General Architecture
Before We start
It’s totally theoritical I have no practical experience in this topic. I want that(practical experience) that’s why I am writing this blog 😉 . I am not copying content from anywhere.
Preprocessing
As per however small my perspective is the I think writing mapper and reducer is not the big-deal, What the most most important thing is data preprocessing, that is how you are gonna provide data to the jar file. To preprocess the data you have to think about what your key value will be, and how your data is. You can’t expect your data to be clean and formatted, and you have to take care of every edge case there. Just imagine you are doing matrix multiplication but if some of your individual no’s is greater than you ram total address space then, you might be in big trouble(I tried copying once 1 hd movie by opening it in sublime and the ctl+a, ctrl+c, it’s not pleasent), then you have to precalculate your multiplication step as well put it as key and by using job control, chain two map reduce task. I went a little offroad above,as you give one one line to one mapper so how would you like to provide that one line, what if for matrix multiplication you provide one line such as, a[1,1] b[1,1] b[2,1]……………. a[1,2] b[1,1] b[2,1] ……………. now as you know both matrix parameters you can be assured that (we can use bash variable to store local variable as well but there is distributed cache as well) one mapper can write key value pair as Key<1,1> a[1,1]b[1,1], Key<1,1> a[1,2]b[2,1], …………………….. And in reducer step you can just add all the key value pair to get something like Key<1,1> sumof(i=>1-n)a[1,i]b[i,1].
Mapper and reducer
I thought I will write this individually but it got included above.
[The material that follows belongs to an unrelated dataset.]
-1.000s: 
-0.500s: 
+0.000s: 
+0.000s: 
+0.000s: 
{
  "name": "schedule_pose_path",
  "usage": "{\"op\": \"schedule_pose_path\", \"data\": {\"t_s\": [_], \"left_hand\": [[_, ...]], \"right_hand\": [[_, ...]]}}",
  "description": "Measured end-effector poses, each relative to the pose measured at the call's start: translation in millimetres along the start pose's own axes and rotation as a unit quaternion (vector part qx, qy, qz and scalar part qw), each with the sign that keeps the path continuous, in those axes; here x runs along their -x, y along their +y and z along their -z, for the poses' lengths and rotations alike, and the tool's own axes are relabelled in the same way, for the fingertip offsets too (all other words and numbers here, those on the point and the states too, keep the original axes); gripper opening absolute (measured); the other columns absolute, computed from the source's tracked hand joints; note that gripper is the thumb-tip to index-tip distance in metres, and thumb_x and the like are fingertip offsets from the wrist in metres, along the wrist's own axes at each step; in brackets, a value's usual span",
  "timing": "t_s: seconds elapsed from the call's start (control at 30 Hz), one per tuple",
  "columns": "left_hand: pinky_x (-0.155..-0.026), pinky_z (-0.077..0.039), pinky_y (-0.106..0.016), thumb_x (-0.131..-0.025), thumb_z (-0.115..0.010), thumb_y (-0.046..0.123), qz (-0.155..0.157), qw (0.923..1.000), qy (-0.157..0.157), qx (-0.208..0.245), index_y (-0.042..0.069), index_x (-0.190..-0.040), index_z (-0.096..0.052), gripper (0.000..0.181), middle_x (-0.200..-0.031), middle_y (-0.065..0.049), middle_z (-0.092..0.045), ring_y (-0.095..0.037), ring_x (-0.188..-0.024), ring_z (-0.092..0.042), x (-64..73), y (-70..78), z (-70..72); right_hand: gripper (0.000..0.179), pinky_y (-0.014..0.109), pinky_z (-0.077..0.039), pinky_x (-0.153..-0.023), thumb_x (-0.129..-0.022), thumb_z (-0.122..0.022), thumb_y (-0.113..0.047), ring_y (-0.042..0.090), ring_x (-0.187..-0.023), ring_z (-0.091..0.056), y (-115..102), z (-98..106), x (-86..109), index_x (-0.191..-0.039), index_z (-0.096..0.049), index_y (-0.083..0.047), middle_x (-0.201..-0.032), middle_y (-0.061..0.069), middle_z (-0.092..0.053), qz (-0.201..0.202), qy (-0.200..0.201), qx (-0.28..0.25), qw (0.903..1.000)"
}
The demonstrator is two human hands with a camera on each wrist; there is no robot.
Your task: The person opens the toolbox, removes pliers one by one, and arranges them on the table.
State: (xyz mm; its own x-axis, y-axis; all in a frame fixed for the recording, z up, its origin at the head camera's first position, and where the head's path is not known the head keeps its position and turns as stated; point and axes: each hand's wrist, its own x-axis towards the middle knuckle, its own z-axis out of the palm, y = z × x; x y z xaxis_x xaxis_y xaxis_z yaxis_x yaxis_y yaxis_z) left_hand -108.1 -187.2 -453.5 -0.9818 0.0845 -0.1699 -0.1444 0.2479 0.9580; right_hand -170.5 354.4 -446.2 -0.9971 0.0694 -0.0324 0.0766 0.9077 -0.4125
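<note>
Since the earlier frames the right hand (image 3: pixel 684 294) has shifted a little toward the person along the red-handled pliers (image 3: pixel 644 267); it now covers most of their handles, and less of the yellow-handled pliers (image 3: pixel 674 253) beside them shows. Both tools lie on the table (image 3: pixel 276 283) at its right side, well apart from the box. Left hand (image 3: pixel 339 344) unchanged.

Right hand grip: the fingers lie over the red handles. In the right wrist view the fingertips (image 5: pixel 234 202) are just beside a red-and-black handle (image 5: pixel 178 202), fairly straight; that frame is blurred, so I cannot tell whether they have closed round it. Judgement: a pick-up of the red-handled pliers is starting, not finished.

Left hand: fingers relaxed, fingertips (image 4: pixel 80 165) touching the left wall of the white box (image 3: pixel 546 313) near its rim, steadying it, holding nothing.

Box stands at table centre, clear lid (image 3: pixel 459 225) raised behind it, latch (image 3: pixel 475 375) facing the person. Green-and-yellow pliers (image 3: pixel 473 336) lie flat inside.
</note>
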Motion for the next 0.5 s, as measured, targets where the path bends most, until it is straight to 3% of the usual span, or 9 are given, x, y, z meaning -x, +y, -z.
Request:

When you should not use map reduce ?
- When you have data whose processing requires use of previous data them map-reduce algorithm might not be the best choice.The memory model for MapReduce is SIMD(Single instruction multiple data.).
- Graph processing
- If synchronization is required in shared data(that is changing common variables).
Now here spark and apache giraph comes to scene.
Note
Later I realised that this methodology in some case might not work with data streaming and online algorithms.